ABD yasalarına göre markanın ayırt edici olduğunu kanıtlamak yükümlülüğü başvuru sahibinde olduğu için başvuru sahibi ayırt ediciliğe ilişkin ek kanıt sunulabilecektir. Başvuru sahibinin markanın tüketiciler nezdinde kaynak gösterme işlevinin bulunduğunu da somut verilerle kanıtlaması gerekmektedir. Bu tür kanıtlar, ticarette uzun süreli kullanıma dair beyanları veya yazılı ifadeleri; reklam harcamalarını ve tüketicilerin ve/veya satıcıların, markanın kaynak gösterdiğine dair mektupları veya beyanlarıdır.
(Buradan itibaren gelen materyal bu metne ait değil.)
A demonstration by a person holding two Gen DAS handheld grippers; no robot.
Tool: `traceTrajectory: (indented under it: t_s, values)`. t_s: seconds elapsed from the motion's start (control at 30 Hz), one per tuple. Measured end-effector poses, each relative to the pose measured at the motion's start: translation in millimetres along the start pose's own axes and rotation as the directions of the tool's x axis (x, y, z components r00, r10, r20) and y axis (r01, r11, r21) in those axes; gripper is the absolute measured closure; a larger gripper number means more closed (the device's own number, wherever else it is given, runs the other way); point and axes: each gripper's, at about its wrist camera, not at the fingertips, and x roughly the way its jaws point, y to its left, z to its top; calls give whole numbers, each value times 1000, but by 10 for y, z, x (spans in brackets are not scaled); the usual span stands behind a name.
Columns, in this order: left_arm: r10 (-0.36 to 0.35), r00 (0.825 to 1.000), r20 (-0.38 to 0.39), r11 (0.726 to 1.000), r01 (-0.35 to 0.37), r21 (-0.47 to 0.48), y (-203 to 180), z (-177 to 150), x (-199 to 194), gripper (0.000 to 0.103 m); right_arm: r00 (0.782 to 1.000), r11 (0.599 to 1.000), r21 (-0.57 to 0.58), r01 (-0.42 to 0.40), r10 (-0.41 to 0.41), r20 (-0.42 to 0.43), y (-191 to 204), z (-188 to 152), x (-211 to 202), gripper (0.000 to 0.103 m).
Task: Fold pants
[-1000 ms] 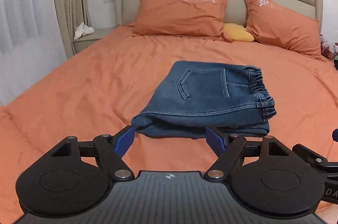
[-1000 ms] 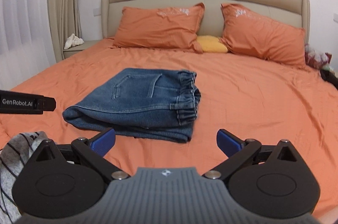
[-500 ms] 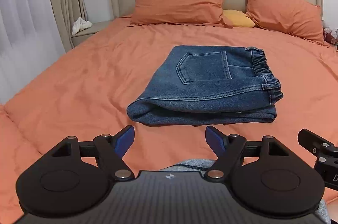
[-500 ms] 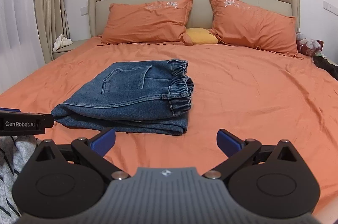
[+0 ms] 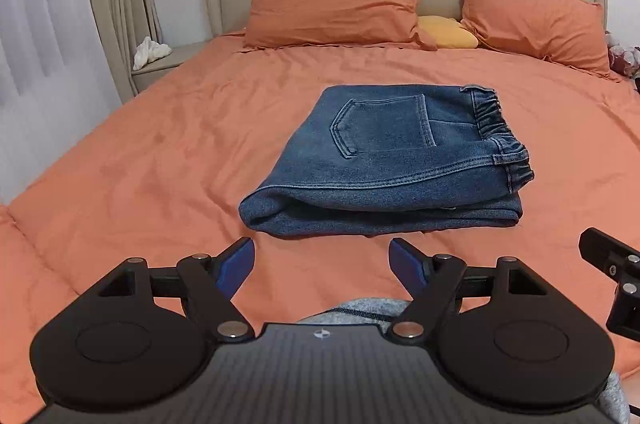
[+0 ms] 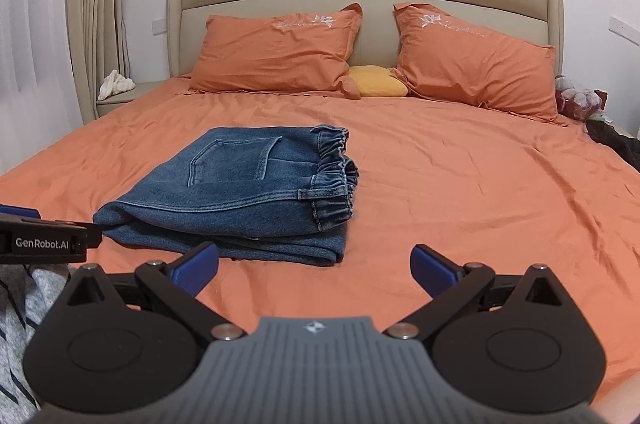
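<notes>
I'm holding the left gripper (image 5: 321, 261) and right gripper (image 6: 316, 266) spread wide, gripping nothing; the folded jeans (image 5: 384, 160) lying ahead of both jaws look thick, heavy and floppy, so I'd pinch the rolled fold edge.

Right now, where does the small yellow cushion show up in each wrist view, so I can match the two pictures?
Left wrist view: the yellow cushion sits upper right of centre, wedged between the two orange pillows.
Right wrist view: the yellow cushion sits just above centre, between the same pillows.
Shared landmark: the folded jeans lie on the sheet in front of it in both.
</notes>
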Motion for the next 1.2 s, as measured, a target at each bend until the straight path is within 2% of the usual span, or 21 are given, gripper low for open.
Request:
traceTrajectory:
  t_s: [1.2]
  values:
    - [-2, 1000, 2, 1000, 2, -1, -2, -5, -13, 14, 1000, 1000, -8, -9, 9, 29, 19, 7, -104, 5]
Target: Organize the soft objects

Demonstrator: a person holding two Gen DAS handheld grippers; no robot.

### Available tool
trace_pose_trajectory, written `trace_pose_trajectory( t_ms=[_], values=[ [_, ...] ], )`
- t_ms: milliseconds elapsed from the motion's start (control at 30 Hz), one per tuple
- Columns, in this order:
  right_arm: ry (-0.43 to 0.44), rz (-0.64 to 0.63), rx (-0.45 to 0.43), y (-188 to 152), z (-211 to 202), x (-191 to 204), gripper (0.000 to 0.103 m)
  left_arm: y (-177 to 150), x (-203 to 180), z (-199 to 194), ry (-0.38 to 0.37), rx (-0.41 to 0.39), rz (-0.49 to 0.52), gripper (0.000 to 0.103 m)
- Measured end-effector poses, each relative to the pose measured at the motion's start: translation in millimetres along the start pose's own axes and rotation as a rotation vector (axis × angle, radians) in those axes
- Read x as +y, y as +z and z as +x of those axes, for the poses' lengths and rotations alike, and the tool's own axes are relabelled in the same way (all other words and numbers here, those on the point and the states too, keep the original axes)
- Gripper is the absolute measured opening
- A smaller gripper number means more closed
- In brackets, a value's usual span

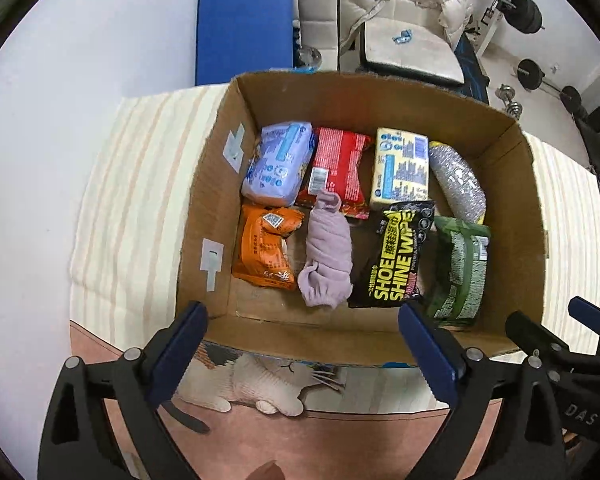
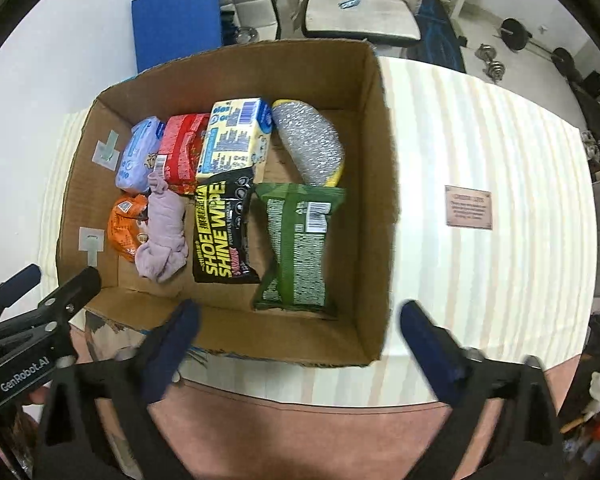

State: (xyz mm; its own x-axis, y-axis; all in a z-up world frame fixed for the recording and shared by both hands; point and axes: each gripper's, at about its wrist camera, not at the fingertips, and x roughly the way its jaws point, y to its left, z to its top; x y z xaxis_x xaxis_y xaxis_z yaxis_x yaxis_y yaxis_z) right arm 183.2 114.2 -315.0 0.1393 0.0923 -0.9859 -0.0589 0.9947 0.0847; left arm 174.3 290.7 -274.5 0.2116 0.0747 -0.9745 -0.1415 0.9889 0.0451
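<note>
An open cardboard box holds several soft things: a lilac pack, a red pack, a yellow pack, a silver scrubber, an orange pack, a mauve sock, a black shoe-wipe pack and a green pack. My left gripper is open and empty over the box's near wall. My right gripper is open and empty at the box's near right corner.
The box stands on a striped cloth over a table. A small brown card lies on the cloth to the box's right. A white plush toy lies in front of the box. Chairs, a blue mat and weights stand behind.
</note>
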Motion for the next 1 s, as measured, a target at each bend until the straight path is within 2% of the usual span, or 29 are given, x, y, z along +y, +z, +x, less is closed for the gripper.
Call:
trace_pose_trajectory(
  t_ms=[167,333,500,733,1000],
  values=[
    [-0.028,0.005,-0.041,-5,-15,-4,0.103,-2,-2,-14,0.009,-0.035,0.001,0.098],
    [-0.004,0.019,-0.091,-12,-44,-8,0.103,-6,-6,-37,0.000,-0.073,0.015,0.100],
    [0.032,0.018,-0.173,-28,-94,-13,0.103,-22,-13,-87,-0.012,-0.147,0.039,0.100],
    [0.040,0.014,-0.288,-74,-174,-26,0.103,-59,-18,-173,-0.057,-0.259,0.045,0.100],
    [0.059,-0.006,-0.382,-121,-245,-32,0.103,-95,-21,-235,-0.077,-0.323,0.045,0.100]
  ],
)
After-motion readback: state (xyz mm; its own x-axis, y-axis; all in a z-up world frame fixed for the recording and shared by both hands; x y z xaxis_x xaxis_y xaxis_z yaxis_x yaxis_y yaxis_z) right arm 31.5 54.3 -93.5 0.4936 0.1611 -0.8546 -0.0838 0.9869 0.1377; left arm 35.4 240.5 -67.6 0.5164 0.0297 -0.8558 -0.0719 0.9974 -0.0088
USPTO uzmanına göre başvuru sahibinin tescil başvurusu kapsamındaki malların kullanımı ile ilgili olarak bazı bilgi ve belgeleri de sağlaması gerekmektedir. Bu kapsamda başvuru sahibinden aşağıdaki taleplerde bulunulmuştur:

  1. Başvuru konusu kokunun veya herhangi bir özelliğinin tasarım, faydalı model, patent başvurusuna (süresi solan patentler ve vazgeçilen patentler dâhil) konu olup olmadığı ile ilgili yazılı açıklama.
  2. Özellikle başvuru konusu markadaki kokunun tanıtımını yapan veya ona referansta bulunan reklam veya promosyon malzemelerine dair açıklama.
  3. Başvuru konusu markanın kokusunun içeriğinin alternatif kompozisyonlarının olup olmadığı ve bu alternatif kompozisyonların eşit derecede etkili ve rekabetçi olup olmadığım hakkında yazılı beyan ve kanıt.
  4. Başvuru konusu koku içeriğinin oyun hamurunda doğal olarak bulunup bulunmadığı veya başvuru sahibinin bu içerikleri ürüne ekleyip eklemediği hakkında yazılı açıklama.
  5. Eğer başvuru sahibi katkı maddesi eklediyse, bu katkı maddesi olmadan ürünün verdiği kokunun tanımı veya numune ibrazı.
  6. Başvuru konusu kokunun diğer kokulara kıyasla işlevsel avantaj sağlayıp sağlamadığı hakkında yazılı açıklama.
  7. Başvuru sahibinin koku içeriğinin oyun hamurlarının daha uzun süre nemli kalmasına olanak sağlayıp sağlamadığı hakkında yazılı açıklama.
  8. Başvuru sahibinin koku içeriğinin oyun hamurlarının daha kolay boyanmasına veya rengini daha iyi tutmasına olanak sağlayıp sağlamadığı hakkında yazılı açıklama.
  9. Başvuru konusu koku içeriğinin başvuru sahibinin oyun hamurlarının dokusunu etkileyip etkilemediği hakkında yazılı açıklama.
  10. Başvuru konusu koku içeriğinin başvuru sahibinin oyun hamurlarının esnekliğini etkileyip etkilemediği hakkında yazılı açıklama.
  11. Önceki 4 soruya olumlu cevap veriliyorsa bu durumda başka bir kokunun en az başvuru konusu koku kadar etkili olup olmayacağı hakkında yazılı açıklama.
  12. Başvuru konusu kokunun oyun hamurları pazarındaki diğer kokular üzerinde herhangi bir avantaj sağlayıp sağlamayacağı hakkında yazılı açıklama.
  13. Başvuru sahibinin oyun hamurlarında koku kullanan herhangi bir rakipten bilgisi olup olmadığı konusunda yazılı bir açıklama.
  14. Başvuru konusu kokunun başvuru konusu mallarda buğday veya kış buğdayının kullanımının sonucu olup olmadığına dair yazılı bir açıklama.
  15. Başvuru konusu malların çeşitli renklerde olup olmadığı, birden fazla rengin söz konusu olduğu hallerde tüm renklerin kokusunun aynı mı yoksa farklı olduğu veya ürünlerin beyaz renkte satılması halinde bu ürünlerin de aynı kokuya sahip olup olmayacağı konusunda yazılı bir açıklama.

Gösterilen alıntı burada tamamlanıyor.